I think the parent comment is saying it is fast in software on a modern CPU, but making tha into an ASIC would either be a) slow or b) expensive due to the 32-bit additions.
IIRC (I can't find it right now), when NIST had the contest for AES, AES hhad to run on low power hardware in the late 90s/early 2000s. This required things like everything to be fast on an 8-bit microcontroller.
To implement 32-bit + in hardware you need 31 full adders and one half adder, each of which uses multiple gates and depends on the result of the previous adder.

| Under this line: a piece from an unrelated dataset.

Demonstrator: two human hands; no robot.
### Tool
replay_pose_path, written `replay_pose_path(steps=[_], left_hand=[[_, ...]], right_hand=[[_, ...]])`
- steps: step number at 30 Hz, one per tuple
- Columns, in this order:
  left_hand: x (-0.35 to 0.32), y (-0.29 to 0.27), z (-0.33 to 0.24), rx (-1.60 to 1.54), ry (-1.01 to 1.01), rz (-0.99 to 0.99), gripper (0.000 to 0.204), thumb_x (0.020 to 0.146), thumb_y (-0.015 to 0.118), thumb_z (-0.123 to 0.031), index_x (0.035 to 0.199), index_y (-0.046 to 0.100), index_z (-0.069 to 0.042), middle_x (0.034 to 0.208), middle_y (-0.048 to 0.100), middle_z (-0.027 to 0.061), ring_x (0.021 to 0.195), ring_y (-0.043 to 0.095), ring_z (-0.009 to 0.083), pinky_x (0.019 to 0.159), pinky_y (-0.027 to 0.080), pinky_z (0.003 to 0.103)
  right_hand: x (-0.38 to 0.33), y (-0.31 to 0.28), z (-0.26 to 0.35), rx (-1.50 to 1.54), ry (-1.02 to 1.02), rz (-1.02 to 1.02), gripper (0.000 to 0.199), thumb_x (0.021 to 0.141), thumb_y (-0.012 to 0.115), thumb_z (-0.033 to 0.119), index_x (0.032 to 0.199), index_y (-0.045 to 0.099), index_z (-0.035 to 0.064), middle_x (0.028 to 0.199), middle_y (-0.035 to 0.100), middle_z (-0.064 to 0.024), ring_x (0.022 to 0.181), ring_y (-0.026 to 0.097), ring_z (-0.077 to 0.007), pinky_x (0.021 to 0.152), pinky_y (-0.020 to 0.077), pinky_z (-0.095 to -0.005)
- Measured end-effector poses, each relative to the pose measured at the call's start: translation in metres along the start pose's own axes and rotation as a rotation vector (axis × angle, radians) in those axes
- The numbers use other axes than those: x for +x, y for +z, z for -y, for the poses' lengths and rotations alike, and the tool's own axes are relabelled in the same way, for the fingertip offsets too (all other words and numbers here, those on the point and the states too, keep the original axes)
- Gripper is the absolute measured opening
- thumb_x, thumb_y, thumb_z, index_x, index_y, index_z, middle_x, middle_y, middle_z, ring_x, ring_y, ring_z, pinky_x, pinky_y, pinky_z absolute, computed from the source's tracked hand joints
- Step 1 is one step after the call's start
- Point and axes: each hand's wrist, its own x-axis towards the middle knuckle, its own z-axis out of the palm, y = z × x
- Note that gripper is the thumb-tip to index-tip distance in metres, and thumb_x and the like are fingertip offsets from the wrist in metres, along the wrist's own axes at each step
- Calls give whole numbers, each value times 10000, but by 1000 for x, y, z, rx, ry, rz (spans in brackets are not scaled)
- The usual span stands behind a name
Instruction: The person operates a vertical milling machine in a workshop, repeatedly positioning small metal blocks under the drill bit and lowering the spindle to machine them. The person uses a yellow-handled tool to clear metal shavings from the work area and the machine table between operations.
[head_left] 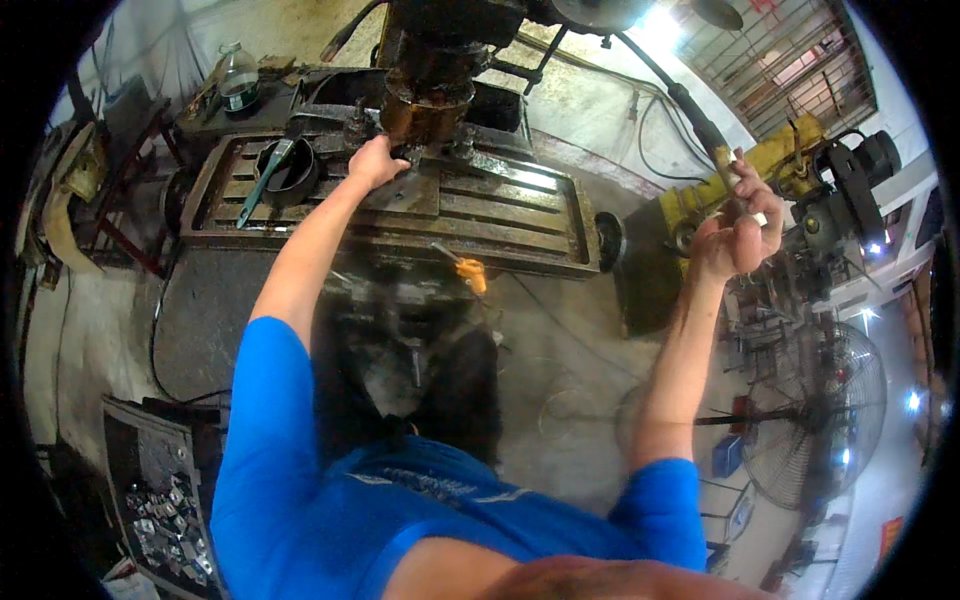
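My left hand point(378, 163) is on the dark metal fixture beneath the spindle point(428, 108) of a drilling machine. Its thumb points right and its other fingers curl out of sight, so what they hold is hidden. Raised at the right, my right hand point(742, 222) is closed around the end of the machine's long lever point(690, 103). A small white thing point(760, 218) shows at its fingers. Under the spindle lies the slotted machine table point(510, 222), dark and oily. Left of my left hand, a brush point(262, 190) with a green handle rests across a black round pot point(298, 178).
A clear bottle point(238, 80) stands back left. An orange-handled tool point(470, 275) is at the table's front edge. Small metal parts fill a bin point(150, 440) at lower left. To the right are a yellow machine point(690, 205) and a large fan point(820, 415).
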Motion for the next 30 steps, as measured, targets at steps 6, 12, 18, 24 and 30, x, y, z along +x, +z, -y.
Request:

Meanwhile + and bitwise and tend to take the same amount of cycles to be processed, and each cycle takes the same amount of time, see https://gmplib.org/~tege/x86-timing.pdf
Chacha20 in hardware would not be any slower than chacha20 in software, but it would be slower than other algorithms which do not use 32-bit +.
> To implement 32-bit + in hardware you need 31 full adders and one half adder, each of which uses multiple gates and depends on the result of the previous adder.
> Charles Babbage recognized the performance penalty imposed by ripple-carry and developed mechanisms for anticipating carriage in his computing engines.
IIRC (I can't find it right now), when NIST had the contest for AES, AES hhad to run on low power hardware in the late 90s/early 2000s. This required things like everything to be fast on an 8-bit microcontroller.